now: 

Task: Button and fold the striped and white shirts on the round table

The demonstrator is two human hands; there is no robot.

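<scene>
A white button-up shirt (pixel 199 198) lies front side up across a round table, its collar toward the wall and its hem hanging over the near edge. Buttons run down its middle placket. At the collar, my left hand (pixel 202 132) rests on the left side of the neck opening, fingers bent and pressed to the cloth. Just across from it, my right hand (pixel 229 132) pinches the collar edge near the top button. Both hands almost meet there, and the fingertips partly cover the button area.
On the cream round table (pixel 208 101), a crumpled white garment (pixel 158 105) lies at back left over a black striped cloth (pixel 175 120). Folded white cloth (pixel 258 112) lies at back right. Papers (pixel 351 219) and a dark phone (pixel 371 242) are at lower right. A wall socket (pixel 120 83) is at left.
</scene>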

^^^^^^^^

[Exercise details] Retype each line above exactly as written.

[Output for this task]
now: 

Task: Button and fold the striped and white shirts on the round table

The demonstrator is two human hands; there is no robot.

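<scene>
A white button-up shirt (pixel 199 198) lies front side up across a round table, its collar toward the wall and its hem hanging over the near edge. Buttons run down its middle placket. At the collar, my left hand (pixel 202 132) rests on the left side of the neck opening, fingers bent and pressed to the cloth. Just across from it, my right hand (pixel 229 132) pinches the collar edge near the top button. Both hands almost meet there, and the fingertips partly cover the button area.
On the cream round table (pixel 208 101), a crumpled white garment (pixel 158 105) lies at back left over a black striped cloth (pixel 175 120). Folded white cloth (pixel 258 112) lies at back right. Papers (pixel 351 219) and a dark phone (pixel 371 242) are at lower right. A wall socket (pixel 120 83) is at left.
</scene>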

No additional response is needed to complete this exercise.